In theory OPEC can raise the price of oil just by cutting production. In fact, Saudi Arabia could do this all by themselves if they wanted to. The problem is that a price rise is not enough solve many oil producers funding problems . To keep from going broke, a lot of oil producing countries (Iran, Venezuela, Russia, among others) need a rise in the price of oil without demand destruction. In the current environment, that is a quite a trick to pull off.

That is why when Iran and others scream for OPEC to cut production they really mean that they want Saudi Arabia to cut production. They have no intention to cut production themselves. The Saudi oil minister Ali Al-Naimi makes this very point later on in the article saying….

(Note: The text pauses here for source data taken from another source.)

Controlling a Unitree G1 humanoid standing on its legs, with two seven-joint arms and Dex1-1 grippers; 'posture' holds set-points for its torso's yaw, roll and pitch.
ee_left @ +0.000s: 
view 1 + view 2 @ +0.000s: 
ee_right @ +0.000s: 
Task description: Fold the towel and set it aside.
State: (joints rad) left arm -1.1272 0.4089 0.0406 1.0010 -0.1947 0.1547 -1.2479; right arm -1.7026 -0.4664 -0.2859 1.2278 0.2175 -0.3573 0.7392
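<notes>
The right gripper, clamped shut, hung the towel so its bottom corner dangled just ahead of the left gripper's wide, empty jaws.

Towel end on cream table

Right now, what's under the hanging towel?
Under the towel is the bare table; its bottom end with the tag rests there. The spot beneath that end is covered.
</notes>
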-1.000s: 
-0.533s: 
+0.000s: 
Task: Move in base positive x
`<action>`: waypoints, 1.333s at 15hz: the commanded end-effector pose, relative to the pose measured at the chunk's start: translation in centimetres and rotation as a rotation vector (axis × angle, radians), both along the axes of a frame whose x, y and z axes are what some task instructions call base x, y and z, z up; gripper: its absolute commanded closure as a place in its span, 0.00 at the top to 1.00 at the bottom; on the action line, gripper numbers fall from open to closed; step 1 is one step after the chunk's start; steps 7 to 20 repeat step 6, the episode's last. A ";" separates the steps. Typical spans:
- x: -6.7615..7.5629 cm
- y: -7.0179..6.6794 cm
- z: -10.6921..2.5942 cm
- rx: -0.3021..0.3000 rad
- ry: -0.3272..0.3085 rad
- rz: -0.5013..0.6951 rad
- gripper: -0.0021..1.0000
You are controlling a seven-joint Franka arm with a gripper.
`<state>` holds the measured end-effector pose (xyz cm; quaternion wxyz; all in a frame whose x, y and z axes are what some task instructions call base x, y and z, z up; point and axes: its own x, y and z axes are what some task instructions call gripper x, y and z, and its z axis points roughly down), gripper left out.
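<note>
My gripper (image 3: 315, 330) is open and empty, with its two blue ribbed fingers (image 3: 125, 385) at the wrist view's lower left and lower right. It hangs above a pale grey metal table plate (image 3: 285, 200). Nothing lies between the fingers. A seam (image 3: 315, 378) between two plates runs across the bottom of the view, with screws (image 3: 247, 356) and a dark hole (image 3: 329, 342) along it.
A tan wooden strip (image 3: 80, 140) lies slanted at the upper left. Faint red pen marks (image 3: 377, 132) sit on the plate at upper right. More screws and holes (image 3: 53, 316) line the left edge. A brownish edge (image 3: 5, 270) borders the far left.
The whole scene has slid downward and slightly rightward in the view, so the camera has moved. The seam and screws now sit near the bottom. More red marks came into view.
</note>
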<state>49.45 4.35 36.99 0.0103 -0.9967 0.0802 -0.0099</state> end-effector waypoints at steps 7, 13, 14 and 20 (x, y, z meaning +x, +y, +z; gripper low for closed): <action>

“Iran tries to keep the price way up; and Venezuela’s trying to keep the price way up. You don’t consider that oil as a weapon?” Stahl asked.

“If you looked at these countries you just named, every one of them would like to sell every barrel they can,” Al-Naimi commented.

“At as high a price as they can get away with,” Stahl remarked.

“Right,” Al-Naimi said.

As a result of these kinds of games, I don’t see OPEC cuts as being very successful at raising the real price of oil anytime soon no matter what headline cuts they announce. Oh sure, the price might jump up and down some, but I don’t think you will see a sustained rise anytime soon (short of a war occurring).

However, in the long term, the real price of oil is going to rise. Simply put, if Saudi Arabia can’t support itself at the current price, no petro state can support themselves. That means that a lot of petro states are going to go bankrupt in the near future. Iran and Venezuela are in a particularly weak position with Russia and Mexico not far behind. The resulting chaos will drive prices back up. It may even drive them way up.

So enjoy the cheap gas you are going to get for the next year or so. It will not last.